## DIRECTIONS:
Nothing in the entries should change; repeat them exactly.

## DATA SUPPLIED:
──────────────────────────────
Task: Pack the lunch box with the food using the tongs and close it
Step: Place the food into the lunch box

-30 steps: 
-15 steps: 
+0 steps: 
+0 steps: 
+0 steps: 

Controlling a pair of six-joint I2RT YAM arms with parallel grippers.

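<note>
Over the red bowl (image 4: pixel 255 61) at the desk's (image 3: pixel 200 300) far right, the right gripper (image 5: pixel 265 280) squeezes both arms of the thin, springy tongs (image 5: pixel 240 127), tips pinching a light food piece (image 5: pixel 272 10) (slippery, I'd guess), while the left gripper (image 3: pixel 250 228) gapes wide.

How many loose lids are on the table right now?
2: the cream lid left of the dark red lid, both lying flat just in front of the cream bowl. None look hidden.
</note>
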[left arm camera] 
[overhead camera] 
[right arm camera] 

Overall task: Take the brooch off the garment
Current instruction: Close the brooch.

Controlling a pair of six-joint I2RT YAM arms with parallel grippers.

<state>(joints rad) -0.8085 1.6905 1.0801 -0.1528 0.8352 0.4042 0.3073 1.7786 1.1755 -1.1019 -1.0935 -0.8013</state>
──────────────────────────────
## SOLUTION:
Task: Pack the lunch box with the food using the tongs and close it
Step: Place the food into the lunch box

-30 steps: 
-15 steps: 
+0 steps: 
+0 steps: 
+0 steps: 

Controlling a pair of six-joint I2RT YAM arms with parallel grippers.

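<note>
Over the red bowl (image 4: pixel 255 61) at the desk's (image 3: pixel 200 300) far right, the right gripper (image 5: pixel 265 280) squeezes both arms of the thin, springy tongs (image 5: pixel 240 127), tips pinching a light food piece (image 5: pixel 272 10) (slippery, I'd guess), while the left gripper (image 3: pixel 250 228) gapes wide.

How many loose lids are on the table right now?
2: the cream lid left of the dark red lid, both lying flat just in front of the cream bowl. None look hidden.
</note>
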[left arm camera] 
[overhead camera] 
[right arm camera] 

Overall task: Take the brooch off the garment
Current instruction: Close the brooch.

Controlling a pair of six-joint I2RT YAM arms with parallel grippers.

<state>(joints rad) -0.8085 1.6905 1.0801 -0.1528 0.8352 0.4042 0.3073 1.7786 1.1755 -1.1019 -1.0935 -0.8013</state>

Whatever the exercise asked has now been answered.